Psychologists Testify at IDEA Hearing

In May, two psychologists testified before the Disabilities Subcommittee of the Senate Committee on Labor and Human Resources, in support of Part B of the Individuals With Disabilities in Education Act (IDEA). This legislation, now up for reauthorization, seeks to improve educational opportunities for children with disabilities. The hearing in May specifically focused on assessment issues relevant to IDEA.

One concern that proponents of IDEA have is that some states exclude children with disabilities from assessments. James E. Ysseldyke, PhD, a psychologist at the National Center on Educational Outcomes, University of Minnesota, addressed this issue. Dr. Ysseldyke noted that this exclusion occurs at three levels: lack of participation by students with disabilities, use of accommodations or alternative assessment measures for students with disabilities, and the underreporting of these students' scores. Such exclusion tends to inflate the scores from a given state and is therefore common. The ultimate issue is one of responsibility--by excluding students with disabilities from assessments, they are placed 'out of sight' at the statistical level, thereby disavowing the state of its responsibility for the educational progress of these students. Moreover, an effort to integrate all students remains perfunctory without the participation of every student in statewide assessments.

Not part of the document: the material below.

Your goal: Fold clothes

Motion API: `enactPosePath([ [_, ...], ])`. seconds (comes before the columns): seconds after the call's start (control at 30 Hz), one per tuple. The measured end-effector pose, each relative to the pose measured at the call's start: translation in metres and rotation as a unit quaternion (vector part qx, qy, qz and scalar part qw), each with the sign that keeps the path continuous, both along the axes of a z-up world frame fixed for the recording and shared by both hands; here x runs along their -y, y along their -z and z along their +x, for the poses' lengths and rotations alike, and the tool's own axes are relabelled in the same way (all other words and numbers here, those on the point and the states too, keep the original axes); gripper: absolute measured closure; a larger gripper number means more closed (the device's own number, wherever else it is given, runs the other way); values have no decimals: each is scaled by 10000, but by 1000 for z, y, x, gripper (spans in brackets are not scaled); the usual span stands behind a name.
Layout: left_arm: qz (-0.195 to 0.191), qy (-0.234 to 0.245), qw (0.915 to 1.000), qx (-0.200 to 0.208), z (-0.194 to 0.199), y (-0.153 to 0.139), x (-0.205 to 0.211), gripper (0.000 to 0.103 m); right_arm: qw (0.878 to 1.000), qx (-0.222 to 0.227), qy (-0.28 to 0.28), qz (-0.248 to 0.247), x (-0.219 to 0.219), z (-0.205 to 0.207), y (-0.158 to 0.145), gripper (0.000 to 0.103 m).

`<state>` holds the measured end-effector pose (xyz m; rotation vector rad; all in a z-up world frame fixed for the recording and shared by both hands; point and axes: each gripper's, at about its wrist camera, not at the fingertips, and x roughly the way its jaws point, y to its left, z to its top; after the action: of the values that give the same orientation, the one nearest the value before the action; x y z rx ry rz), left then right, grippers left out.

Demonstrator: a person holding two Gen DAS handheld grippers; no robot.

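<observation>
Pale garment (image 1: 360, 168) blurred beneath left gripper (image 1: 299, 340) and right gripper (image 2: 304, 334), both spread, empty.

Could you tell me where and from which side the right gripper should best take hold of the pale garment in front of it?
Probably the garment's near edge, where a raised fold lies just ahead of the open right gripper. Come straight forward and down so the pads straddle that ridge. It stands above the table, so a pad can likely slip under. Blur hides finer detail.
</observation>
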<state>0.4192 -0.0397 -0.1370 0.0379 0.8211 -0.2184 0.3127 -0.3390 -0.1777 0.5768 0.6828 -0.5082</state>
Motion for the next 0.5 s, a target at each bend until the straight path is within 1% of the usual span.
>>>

G. Reid Lyon, PhD, a psychologist at the National Institute of Child Health and Human Development (NICHD), testified on the importance of understanding the relevant research on reading disabilities. A clear understanding of the research findings on the part of the teacher, Dr. Lyon argued, fosters better treatment of students with this common disability. Conversely, if instructors do not understand or recognize reading disabilities, poor student performance and low self-esteem are likely to result.

Future issues that are likely to arise include whether to add an amendment that addresses student discipline; teacher training; and the funding of this legislation. Science Directorate staff will continue to monitor this legislation as it progresses.